> **Aim of the exercise**:
Please print the data again exactly as given.

> **Saved data entries**:
==============================

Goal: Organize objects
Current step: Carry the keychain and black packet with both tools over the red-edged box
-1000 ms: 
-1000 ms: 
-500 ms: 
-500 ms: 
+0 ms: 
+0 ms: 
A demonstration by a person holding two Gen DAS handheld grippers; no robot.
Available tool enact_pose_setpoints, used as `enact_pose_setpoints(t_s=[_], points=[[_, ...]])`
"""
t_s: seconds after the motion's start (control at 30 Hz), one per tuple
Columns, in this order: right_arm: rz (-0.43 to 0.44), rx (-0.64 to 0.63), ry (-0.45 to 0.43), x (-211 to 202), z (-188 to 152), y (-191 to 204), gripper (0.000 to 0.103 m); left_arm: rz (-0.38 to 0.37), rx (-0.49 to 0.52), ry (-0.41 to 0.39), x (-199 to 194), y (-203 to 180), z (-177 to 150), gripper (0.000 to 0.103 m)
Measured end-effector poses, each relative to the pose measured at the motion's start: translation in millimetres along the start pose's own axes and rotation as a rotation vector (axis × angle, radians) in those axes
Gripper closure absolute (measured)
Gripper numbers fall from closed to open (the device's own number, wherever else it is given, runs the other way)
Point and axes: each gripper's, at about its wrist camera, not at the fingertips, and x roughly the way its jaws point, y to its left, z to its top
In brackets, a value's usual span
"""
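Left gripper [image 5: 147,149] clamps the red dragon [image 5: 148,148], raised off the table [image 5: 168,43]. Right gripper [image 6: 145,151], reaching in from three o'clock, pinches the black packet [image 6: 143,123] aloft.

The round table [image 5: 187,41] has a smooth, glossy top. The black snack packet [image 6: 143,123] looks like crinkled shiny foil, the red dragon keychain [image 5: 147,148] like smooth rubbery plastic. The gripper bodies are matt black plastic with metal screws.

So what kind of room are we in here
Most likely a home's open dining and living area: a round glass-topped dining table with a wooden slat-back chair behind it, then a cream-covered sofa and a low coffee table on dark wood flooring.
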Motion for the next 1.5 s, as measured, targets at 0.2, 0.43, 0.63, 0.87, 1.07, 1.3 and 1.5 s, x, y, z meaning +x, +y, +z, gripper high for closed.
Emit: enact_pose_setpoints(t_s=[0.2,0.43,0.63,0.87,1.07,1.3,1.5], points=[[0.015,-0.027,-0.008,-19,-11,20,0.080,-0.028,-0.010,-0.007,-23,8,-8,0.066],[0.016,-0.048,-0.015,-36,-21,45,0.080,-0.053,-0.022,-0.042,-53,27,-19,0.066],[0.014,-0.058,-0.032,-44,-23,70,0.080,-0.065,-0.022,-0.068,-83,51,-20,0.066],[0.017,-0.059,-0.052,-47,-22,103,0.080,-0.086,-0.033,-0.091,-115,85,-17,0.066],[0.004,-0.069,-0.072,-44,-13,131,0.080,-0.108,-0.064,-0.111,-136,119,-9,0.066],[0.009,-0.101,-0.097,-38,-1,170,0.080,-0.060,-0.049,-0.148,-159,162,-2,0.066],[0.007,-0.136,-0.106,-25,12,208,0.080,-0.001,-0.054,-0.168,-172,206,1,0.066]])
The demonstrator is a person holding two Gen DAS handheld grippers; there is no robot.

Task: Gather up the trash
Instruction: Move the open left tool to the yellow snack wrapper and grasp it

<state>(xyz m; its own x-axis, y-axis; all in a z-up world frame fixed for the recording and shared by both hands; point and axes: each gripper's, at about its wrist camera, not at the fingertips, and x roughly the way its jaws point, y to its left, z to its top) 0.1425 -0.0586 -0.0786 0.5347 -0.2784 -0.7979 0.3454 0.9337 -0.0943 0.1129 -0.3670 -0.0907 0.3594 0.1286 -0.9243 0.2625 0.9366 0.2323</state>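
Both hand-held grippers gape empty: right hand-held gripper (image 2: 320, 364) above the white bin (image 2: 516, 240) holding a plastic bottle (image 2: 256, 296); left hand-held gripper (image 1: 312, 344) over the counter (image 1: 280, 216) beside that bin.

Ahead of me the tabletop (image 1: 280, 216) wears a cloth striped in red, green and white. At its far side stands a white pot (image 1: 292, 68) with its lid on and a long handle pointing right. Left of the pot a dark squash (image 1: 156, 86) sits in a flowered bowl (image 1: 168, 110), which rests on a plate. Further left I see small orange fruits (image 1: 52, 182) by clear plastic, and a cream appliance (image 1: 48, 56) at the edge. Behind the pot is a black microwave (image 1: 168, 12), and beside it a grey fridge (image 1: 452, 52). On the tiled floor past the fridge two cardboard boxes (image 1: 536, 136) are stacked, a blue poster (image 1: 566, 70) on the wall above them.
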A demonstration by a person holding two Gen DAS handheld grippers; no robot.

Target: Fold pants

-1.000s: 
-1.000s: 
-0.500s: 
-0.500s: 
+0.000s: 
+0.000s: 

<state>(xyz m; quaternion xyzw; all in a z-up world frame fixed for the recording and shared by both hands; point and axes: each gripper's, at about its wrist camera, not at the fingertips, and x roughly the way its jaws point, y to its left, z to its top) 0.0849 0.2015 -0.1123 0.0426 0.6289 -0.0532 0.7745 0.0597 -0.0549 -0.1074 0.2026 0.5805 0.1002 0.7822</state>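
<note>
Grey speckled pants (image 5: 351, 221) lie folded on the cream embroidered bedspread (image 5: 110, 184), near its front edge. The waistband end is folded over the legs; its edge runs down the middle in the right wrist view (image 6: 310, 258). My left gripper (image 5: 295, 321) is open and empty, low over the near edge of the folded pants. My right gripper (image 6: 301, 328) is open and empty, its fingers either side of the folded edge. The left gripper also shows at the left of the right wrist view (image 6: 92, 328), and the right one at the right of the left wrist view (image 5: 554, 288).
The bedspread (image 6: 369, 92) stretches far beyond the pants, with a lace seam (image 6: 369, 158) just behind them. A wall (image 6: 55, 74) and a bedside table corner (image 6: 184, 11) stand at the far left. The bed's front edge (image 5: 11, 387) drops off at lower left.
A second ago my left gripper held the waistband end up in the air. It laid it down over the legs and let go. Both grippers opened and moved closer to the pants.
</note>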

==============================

> **Task response**:
Goal: Organize objects
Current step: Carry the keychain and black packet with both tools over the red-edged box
-1000 ms: 
-1000 ms: 
-500 ms: 
-500 ms: 
+0 ms: 
+0 ms: 
A demonstration by a person holding two Gen DAS handheld grippers; no robot.
Available tool enact_pose_setpoints, used as `enact_pose_setpoints(t_s=[_], points=[[_, ...]])`
"""
t_s: seconds after the motion's start (control at 30 Hz), one per tuple
Columns, in this order: right_arm: rz (-0.43 to 0.44), rx (-0.64 to 0.63), ry (-0.45 to 0.43), x (-211 to 202), z (-188 to 152), y (-191 to 204), gripper (0.000 to 0.103 m); left_arm: rz (-0.38 to 0.37), rx (-0.49 to 0.52), ry (-0.41 to 0.39), x (-199 to 194), y (-203 to 180), z (-177 to 150), gripper (0.000 to 0.103 m)
Measured end-effector poses, each relative to the pose measured at the motion's start: translation in millimetres along the start pose's own axes and rotation as a rotation vector (axis × angle, radians) in those axes
Gripper closure absolute (measured)
Gripper numbers fall from closed to open (the device's own number, wherever else it is given, runs the other way)
Point and axes: each gripper's, at about its wrist camera, not at the fingertips, and x roughly the way its jaws point, y to its left, z to its top
In brackets, a value's usual span
"""
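Left gripper [image 5: 147,149] clamps the red dragon [image 5: 148,148], raised off the table [image 5: 168,43]. Right gripper [image 6: 145,151], reaching in from three o'clock, pinches the black packet [image 6: 143,123] aloft.

The round table [image 5: 187,41] has a smooth, glossy top. The black snack packet [image 6: 143,123] looks like crinkled shiny foil, the red dragon keychain [image 5: 147,148] like smooth rubbery plastic. The gripper bodies are matt black plastic with metal screws.

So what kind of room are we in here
Most likely a home's open dining and living area: a round glass-topped dining table with a wooden slat-back chair behind it, then a cream-covered sofa and a low coffee table on dark wood flooring.
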Motion for the next 1.5 s, as measured, targets at 0.2, 0.43, 0.63, 0.87, 1.07, 1.3 and 1.5 s, x, y, z meaning +x, +y, +z, gripper high for closed.
Emit: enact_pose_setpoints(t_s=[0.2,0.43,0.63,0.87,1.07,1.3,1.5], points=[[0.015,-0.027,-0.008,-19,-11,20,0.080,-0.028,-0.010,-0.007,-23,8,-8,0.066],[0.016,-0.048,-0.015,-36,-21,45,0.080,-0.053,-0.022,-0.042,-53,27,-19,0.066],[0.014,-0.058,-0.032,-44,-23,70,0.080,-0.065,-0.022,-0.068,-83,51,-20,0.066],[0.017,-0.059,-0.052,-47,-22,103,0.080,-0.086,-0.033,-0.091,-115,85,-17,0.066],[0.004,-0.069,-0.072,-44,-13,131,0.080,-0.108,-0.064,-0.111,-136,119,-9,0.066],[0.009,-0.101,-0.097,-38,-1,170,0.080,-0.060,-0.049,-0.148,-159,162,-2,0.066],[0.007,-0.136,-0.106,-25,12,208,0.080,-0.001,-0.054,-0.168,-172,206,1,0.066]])
The demonstrator is a person holding two Gen DAS handheld grippers; there is no robot.

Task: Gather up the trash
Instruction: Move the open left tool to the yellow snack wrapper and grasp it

<state>(xyz m; its own x-axis, y-axis; all in a z-up world frame fixed for the recording and shared by both hands; point and axes: each gripper's, at about its wrist camera, not at the fingertips, and x roughly the way its jaws point, y to its left, z to its top) 0.1425 -0.0586 -0.0786 0.5347 -0.2784 -0.7979 0.3454 0.9337 -0.0943 0.1129 -0.3670 -0.0907 0.3594 0.1286 -0.9243 0.2625 0.9366 0.2323</state>
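Both hand-held grippers gape empty: right hand-held gripper (image 2: 320, 364) above the white bin (image 2: 516, 240) holding a plastic bottle (image 2: 256, 296); left hand-held gripper (image 1: 312, 344) over the counter (image 1: 280, 216) beside that bin.

Ahead of me the tabletop (image 1: 280, 216) wears a cloth striped in red, green and white. At its far side stands a white pot (image 1: 292, 68) with its lid on and a long handle pointing right. Left of the pot a dark squash (image 1: 156, 86) sits in a flowered bowl (image 1: 168, 110), which rests on a plate. Further left I see small orange fruits (image 1: 52, 182) by clear plastic, and a cream appliance (image 1: 48, 56) at the edge. Behind the pot is a black microwave (image 1: 168, 12), and beside it a grey fridge (image 1: 452, 52). On the tiled floor past the fridge two cardboard boxes (image 1: 536, 136) are stacked, a blue poster (image 1: 566, 70) on the wall above them.
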A demonstration by a person holding two Gen DAS handheld grippers; no robot.

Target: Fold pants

-1.000s: 
-1.000s: 
-0.500s: 
-0.500s: 
+0.000s: 
+0.000s: 

<state>(xyz m; quaternion xyzw; all in a z-up world frame fixed for the recording and shared by both hands; point and axes: each gripper's, at about its wrist camera, not at the fingertips, and x roughly the way its jaws point, y to its left, z to its top) 0.0849 0.2015 -0.1123 0.0426 0.6289 -0.0532 0.7745 0.0597 -0.0549 -0.1074 0.2026 0.5805 0.1002 0.7822</state>
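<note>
Grey speckled pants (image 5: 351, 221) lie folded on the cream embroidered bedspread (image 5: 110, 184), near its front edge. The waistband end is folded over the legs; its edge runs down the middle in the right wrist view (image 6: 310, 258). My left gripper (image 5: 295, 321) is open and empty, low over the near edge of the folded pants. My right gripper (image 6: 301, 328) is open and empty, its fingers either side of the folded edge. The left gripper also shows at the left of the right wrist view (image 6: 92, 328), and the right one at the right of the left wrist view (image 5: 554, 288).
The bedspread (image 6: 369, 92) stretches far beyond the pants, with a lace seam (image 6: 369, 158) just behind them. A wall (image 6: 55, 74) and a bedside table corner (image 6: 184, 11) stand at the far left. The bed's front edge (image 5: 11, 387) drops off at lower left.
A second ago my left gripper held the waistband end up in the air. It laid it down over the legs and let go. Both grippers opened and moved closer to the pants.
</note>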

The response is finished, and the exercise is complete.